Information below:
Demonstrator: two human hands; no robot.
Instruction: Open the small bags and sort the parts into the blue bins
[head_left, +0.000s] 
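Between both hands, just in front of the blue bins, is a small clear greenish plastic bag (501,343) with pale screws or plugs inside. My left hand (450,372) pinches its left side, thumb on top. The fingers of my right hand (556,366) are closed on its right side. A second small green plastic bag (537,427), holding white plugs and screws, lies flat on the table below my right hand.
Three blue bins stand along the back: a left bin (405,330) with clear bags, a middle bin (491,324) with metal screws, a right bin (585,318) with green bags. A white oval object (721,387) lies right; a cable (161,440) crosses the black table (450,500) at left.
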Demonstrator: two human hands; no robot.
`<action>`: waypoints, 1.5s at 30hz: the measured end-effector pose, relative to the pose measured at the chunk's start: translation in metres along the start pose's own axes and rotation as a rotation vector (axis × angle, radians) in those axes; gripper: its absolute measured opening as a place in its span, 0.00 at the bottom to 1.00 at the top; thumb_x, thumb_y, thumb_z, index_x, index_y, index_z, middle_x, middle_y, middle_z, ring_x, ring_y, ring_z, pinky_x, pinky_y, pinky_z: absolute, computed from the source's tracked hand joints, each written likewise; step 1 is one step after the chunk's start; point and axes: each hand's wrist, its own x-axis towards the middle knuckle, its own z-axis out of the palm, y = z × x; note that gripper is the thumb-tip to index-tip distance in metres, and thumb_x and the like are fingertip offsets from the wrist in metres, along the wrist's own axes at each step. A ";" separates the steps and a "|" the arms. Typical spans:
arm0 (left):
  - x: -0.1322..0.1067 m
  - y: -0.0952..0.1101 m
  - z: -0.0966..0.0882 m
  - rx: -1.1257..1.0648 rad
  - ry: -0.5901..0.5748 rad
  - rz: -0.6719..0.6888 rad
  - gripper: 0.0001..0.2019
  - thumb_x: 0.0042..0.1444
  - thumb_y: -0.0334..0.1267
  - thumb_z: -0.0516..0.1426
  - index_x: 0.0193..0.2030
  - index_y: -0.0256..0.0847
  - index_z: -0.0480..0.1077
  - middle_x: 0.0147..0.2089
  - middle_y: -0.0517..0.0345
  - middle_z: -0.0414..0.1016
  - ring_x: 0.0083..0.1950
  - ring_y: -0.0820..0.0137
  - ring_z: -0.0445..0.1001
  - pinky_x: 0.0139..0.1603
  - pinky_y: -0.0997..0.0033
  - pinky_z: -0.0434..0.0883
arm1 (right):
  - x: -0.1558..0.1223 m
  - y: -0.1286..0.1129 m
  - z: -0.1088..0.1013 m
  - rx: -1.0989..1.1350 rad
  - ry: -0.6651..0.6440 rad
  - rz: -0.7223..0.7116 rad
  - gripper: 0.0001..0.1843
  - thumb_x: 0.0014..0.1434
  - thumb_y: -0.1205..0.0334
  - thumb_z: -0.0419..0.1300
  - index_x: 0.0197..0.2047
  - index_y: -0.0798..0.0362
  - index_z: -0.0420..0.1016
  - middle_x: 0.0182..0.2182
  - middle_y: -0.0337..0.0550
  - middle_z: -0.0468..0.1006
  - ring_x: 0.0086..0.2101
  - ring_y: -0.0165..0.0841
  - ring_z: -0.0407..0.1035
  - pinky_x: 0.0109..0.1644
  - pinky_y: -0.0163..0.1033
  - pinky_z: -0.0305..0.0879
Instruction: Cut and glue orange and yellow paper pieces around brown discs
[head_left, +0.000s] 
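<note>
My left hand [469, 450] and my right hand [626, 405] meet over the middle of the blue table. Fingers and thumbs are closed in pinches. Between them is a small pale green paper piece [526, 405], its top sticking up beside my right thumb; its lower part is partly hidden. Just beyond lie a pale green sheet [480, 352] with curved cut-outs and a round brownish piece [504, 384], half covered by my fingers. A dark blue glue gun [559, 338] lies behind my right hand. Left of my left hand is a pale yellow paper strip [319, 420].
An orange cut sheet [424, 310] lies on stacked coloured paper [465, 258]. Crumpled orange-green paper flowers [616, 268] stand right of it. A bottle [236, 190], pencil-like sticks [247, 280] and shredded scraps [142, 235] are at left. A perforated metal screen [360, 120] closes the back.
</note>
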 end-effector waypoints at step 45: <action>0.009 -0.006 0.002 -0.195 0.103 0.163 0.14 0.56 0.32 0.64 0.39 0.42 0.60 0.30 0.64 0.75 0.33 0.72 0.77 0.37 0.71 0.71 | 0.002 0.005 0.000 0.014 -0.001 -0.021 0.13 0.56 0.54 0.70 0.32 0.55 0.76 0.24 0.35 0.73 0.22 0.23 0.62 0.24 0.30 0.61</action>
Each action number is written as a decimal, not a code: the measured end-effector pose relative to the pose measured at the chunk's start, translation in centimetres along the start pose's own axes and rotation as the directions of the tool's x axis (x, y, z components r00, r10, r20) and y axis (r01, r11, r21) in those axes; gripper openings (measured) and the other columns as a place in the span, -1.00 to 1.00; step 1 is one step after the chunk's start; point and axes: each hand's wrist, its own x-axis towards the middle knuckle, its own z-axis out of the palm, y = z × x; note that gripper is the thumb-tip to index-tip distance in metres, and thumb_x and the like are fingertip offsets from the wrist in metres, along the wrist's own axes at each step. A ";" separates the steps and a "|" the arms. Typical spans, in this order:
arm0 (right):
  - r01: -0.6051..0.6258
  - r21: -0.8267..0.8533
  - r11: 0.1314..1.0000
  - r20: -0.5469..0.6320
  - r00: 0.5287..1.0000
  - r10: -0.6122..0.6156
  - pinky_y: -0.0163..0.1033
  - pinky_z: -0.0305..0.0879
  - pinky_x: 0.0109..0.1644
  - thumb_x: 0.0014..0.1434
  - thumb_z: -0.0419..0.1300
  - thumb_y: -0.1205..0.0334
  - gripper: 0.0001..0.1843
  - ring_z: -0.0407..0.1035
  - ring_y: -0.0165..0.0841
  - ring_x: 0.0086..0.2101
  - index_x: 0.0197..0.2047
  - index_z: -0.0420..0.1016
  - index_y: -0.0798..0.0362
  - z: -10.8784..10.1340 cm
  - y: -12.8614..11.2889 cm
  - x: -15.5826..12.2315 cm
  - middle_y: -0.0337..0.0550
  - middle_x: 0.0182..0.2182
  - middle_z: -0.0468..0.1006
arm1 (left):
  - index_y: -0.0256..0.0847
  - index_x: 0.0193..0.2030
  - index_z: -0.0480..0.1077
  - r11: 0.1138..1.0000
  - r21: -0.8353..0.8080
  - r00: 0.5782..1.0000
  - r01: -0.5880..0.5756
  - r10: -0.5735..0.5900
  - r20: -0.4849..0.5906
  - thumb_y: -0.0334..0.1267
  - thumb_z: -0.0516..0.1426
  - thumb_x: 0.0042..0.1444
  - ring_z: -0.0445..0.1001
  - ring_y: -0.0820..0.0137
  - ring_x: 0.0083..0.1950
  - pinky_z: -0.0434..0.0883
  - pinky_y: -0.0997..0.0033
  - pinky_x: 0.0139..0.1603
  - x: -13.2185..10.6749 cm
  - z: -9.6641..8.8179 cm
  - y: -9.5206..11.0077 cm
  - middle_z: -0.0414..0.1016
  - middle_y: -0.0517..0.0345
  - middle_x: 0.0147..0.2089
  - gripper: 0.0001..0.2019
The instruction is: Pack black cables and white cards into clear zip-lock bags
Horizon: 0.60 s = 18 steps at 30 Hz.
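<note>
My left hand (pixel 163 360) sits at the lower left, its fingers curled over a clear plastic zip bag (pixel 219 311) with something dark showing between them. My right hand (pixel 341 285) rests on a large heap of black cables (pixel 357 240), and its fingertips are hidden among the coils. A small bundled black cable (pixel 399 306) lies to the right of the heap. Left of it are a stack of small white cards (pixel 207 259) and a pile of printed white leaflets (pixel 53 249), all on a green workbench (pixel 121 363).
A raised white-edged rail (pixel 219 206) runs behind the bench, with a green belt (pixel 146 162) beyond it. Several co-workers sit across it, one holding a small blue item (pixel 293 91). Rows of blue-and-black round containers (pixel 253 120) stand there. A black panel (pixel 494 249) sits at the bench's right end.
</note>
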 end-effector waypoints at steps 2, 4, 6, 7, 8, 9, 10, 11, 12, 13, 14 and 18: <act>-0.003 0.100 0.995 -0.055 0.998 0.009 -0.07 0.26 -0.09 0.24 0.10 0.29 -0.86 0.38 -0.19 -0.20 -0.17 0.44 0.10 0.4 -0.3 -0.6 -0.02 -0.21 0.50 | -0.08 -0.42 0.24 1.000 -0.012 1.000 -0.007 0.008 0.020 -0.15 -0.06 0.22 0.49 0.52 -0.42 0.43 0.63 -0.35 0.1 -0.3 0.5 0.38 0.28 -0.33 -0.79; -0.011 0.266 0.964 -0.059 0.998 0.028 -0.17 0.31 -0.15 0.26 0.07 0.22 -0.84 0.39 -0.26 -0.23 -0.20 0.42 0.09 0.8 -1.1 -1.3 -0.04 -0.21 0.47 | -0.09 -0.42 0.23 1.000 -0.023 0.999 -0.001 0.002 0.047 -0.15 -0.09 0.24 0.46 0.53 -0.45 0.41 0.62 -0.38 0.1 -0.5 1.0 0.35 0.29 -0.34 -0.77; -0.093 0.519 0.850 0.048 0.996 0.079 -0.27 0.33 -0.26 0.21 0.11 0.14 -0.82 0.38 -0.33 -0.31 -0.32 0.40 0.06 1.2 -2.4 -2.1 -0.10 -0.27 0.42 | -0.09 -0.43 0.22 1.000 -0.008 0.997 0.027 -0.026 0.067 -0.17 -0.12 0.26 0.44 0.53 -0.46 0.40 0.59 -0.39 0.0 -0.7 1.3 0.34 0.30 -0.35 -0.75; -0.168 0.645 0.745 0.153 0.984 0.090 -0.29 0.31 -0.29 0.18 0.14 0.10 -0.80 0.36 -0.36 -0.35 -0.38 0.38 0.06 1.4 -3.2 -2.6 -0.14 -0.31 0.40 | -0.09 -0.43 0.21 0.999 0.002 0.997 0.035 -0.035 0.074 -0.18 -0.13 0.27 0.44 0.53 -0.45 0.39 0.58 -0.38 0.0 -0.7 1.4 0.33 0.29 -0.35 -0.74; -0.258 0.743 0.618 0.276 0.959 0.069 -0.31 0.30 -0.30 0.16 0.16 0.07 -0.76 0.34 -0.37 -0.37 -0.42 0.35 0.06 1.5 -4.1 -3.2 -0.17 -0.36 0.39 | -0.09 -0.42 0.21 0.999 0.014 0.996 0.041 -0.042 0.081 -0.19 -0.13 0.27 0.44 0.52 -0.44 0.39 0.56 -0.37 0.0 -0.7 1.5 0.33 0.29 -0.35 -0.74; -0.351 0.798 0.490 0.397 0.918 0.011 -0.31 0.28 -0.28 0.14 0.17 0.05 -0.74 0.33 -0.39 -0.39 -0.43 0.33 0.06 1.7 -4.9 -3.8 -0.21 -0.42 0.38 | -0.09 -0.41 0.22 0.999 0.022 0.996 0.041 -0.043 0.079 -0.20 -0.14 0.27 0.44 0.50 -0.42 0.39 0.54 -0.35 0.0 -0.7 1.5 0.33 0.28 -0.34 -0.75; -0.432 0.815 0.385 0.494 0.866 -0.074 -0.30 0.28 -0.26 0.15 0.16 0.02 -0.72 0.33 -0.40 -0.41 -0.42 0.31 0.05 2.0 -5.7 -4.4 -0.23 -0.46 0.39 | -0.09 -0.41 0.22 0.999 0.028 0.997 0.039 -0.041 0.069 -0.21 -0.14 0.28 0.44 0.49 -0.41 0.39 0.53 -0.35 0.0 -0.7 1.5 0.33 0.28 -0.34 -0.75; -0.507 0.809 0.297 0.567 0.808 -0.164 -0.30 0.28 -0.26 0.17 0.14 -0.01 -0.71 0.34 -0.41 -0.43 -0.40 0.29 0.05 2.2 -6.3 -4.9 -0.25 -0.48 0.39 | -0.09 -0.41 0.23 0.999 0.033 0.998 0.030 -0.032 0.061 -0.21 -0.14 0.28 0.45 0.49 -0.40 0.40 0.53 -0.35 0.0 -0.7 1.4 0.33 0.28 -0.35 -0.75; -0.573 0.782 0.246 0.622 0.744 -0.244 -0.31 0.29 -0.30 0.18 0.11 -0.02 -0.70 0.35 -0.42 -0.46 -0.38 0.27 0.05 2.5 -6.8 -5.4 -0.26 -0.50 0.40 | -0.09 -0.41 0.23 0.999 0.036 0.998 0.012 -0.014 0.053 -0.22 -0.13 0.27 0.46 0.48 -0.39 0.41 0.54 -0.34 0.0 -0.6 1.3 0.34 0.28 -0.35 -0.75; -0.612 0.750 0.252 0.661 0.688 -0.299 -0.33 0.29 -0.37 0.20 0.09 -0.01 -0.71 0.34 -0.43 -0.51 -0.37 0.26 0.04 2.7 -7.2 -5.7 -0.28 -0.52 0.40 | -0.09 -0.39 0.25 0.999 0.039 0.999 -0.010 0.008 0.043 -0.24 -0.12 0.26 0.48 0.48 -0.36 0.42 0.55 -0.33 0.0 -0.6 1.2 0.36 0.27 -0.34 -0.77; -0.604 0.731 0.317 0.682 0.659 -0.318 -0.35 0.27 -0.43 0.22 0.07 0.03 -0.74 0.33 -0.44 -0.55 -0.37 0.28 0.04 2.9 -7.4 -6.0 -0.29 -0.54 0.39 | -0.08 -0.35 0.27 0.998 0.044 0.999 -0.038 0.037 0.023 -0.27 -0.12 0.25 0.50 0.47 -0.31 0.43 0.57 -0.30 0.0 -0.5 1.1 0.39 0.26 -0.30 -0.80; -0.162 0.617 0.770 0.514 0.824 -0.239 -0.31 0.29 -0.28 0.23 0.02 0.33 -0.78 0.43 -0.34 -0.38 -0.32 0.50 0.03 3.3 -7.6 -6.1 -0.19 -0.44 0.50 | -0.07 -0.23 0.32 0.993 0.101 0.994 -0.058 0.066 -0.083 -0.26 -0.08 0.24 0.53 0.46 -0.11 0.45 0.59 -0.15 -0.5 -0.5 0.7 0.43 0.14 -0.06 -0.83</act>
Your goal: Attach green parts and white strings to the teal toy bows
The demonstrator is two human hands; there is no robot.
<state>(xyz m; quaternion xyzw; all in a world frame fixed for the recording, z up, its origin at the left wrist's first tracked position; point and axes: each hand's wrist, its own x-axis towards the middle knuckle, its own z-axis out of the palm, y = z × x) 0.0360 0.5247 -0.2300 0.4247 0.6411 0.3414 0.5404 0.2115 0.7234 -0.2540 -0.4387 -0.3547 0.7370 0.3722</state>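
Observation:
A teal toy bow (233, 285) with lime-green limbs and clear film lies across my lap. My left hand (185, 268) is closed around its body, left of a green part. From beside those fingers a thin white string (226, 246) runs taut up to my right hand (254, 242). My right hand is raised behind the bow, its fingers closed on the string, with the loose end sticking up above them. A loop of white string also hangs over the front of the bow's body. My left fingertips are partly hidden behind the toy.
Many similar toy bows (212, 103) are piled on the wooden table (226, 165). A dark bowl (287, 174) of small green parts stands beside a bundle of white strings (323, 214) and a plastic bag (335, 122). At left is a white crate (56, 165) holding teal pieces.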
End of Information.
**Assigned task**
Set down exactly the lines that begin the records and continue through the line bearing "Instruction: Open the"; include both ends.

**Exercise answer**
Demonstrator: two human hands; no robot.
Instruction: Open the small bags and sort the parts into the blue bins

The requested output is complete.